→ **What needs to be done**:
Your task is to repeat the data exactly, every line of it.

++++++++

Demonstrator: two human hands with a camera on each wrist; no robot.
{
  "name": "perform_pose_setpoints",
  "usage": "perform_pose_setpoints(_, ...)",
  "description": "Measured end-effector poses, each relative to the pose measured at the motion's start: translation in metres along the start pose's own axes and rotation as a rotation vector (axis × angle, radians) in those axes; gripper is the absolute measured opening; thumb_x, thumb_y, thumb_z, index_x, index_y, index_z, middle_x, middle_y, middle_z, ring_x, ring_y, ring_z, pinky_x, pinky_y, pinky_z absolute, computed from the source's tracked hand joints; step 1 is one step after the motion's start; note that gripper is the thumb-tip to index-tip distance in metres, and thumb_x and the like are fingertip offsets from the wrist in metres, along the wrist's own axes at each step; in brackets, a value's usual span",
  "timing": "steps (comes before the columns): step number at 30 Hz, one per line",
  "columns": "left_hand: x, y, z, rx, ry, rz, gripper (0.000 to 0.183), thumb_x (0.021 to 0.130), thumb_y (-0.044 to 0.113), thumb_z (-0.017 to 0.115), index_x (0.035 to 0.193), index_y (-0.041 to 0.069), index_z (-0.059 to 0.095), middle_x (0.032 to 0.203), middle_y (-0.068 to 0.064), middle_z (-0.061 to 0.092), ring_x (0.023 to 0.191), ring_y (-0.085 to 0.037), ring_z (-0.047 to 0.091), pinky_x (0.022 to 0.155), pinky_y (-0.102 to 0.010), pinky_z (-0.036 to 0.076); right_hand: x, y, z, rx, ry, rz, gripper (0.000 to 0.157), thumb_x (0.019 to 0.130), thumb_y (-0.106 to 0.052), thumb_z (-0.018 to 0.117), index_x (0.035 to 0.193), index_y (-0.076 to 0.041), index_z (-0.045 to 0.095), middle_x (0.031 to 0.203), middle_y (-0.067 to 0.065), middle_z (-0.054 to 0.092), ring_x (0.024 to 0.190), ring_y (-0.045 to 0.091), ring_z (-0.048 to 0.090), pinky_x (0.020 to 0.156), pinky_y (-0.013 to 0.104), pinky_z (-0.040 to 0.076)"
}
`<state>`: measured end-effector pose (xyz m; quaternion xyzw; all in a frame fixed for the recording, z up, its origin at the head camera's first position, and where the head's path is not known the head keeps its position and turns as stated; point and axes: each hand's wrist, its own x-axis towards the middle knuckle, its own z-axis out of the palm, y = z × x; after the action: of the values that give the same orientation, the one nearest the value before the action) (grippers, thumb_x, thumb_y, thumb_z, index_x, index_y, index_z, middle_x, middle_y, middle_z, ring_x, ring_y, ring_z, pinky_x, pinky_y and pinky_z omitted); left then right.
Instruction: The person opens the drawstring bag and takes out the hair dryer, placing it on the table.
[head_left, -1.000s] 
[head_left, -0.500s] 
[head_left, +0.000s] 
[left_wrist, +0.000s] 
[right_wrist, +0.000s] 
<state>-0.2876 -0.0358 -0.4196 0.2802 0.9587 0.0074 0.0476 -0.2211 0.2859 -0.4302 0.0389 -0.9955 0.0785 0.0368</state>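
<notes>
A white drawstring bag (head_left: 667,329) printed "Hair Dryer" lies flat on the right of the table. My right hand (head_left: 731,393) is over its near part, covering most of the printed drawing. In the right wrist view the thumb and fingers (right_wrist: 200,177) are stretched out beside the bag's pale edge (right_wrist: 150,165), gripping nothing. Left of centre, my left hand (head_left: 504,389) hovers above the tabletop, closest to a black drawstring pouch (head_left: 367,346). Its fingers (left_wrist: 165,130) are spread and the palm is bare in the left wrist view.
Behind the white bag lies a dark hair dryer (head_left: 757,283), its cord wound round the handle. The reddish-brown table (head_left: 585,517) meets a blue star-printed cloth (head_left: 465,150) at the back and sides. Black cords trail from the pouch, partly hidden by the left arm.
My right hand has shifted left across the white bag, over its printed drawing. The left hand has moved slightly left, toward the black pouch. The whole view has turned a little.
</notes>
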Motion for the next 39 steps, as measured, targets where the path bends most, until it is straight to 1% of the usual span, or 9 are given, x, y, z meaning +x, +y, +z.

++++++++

→ **Answer box**:
Demonstrator: two human hands with a camera on each wrist; no robot.
{
  "name": "perform_pose_setpoints",
  "usage": "perform_pose_setpoints(_, ...)",
  "description": "Measured end-effector poses, each relative to the pose measured at the motion's start: translation in metres along the start pose's own axes and rotation as a rotation vector (axis × angle, radians) in those axes; gripper is the absolute measured opening; thumb_x, thumb_y, thumb_z, index_x, index_y, index_z, middle_x, middle_y, middle_z, ring_x, ring_y, ring_z, pinky_x, pinky_y, pinky_z absolute, computed from the source's tracked hand joints; step 1 is one step after the motion's start; note that gripper is the thumb-tip to index-tip distance in metres, and thumb_x and the like are fingertip offsets from the wrist in metres, along the wrist's own axes at each step; in brackets, a value's usual span",
  "timing": "steps (comes before the columns): step number at 30 Hz, one per line",
  "columns": "left_hand: x, y, z, rx, ry, rz, gripper (0.000 to 0.183), thumb_x (0.021 to 0.130), thumb_y (-0.044 to 0.113), thumb_z (-0.017 to 0.115), index_x (0.035 to 0.193), index_y (-0.041 to 0.069), index_z (-0.059 to 0.095), middle_x (0.032 to 0.203), middle_y (-0.068 to 0.064), middle_z (-0.061 to 0.092), ring_x (0.023 to 0.191), ring_y (-0.085 to 0.037), ring_z (-0.047 to 0.091), pinky_x (0.022 to 0.155), pinky_y (-0.102 to 0.010), pinky_z (-0.036 to 0.076); right_hand: x, y, z, rx, ry, rz, gripper (0.000 to 0.157), thumb_x (0.019 to 0.130), thumb_y (-0.106 to 0.052), thumb_z (-0.018 to 0.117), index_x (0.035 to 0.193), index_y (-0.076 to 0.041), index_z (-0.045 to 0.095), middle_x (0.031 to 0.203), middle_y (-0.067 to 0.065), middle_z (-0.054 to 0.092), ring_x (0.024 to 0.190), ring_y (-0.045 to 0.091), ring_z (-0.048 to 0.090), pinky_x (0.020 to 0.156), pinky_y (-0.013 to 0.104), pinky_z (-0.040 to 0.076)"
}
`<state>`: measured end-effector pose (xyz m; quaternion xyzw; all in a frame fixed for the recording, z up, its origin at the head camera's first position, and where the head's path is not known the head keeps its position and turns as stated; point and axes: each hand's wrist, its own x-axis towards the middle knuckle, its own z-axis out of the palm, y = z × x; after the action: of the values that give the same orientation, the one nearest the value before the action) (grippers, thumb_x, thumb_y, thumb_z, index_x, index_y, index_z, middle_x, middle_y, middle_z, ring_x, ring_y, ring_z, pinky_x, pinky_y and pinky_z omitted); left then right.
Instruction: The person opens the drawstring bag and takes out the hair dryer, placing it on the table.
[head_left, -1.000s] 
[head_left, -0.500s] 
[head_left, +0.000s] 
[left_wrist, +0.000s] 
[right_wrist, +0.000s] 
<state>-0.2876 -0.0358 -0.4196 0.2802 0.9587 0.0074 0.0476 -0.2211 0.2859 -0.4302 0.0389 -0.9955 0.0785 0.0368</state>
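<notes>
A white drawstring bag (head_left: 667,329) printed "Hair Dryer" lies flat on the right of the table. My right hand (head_left: 731,393) is over its near part, covering most of the printed drawing. In the right wrist view the thumb and fingers (right_wrist: 200,177) are stretched out beside the bag's pale edge (right_wrist: 150,165), gripping nothing. Left of centre, my left hand (head_left: 504,389) hovers above the tabletop, closest to a black drawstring pouch (head_left: 367,346). Its fingers (left_wrist: 165,130) are spread and the palm is bare in the left wrist view.
Behind the white bag lies a dark hair dryer (head_left: 757,283), its cord wound round the handle. The reddish-brown table (head_left: 585,517) meets a blue star-printed cloth (head_left: 465,150) at the back and sides. Black cords trail from the pouch, partly hidden by the left arm.
My right hand has shifted left across the white bag, over its printed drawing. The left hand has moved slightly left, toward the black pouch. The whole view has turned a little.
</notes>
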Motion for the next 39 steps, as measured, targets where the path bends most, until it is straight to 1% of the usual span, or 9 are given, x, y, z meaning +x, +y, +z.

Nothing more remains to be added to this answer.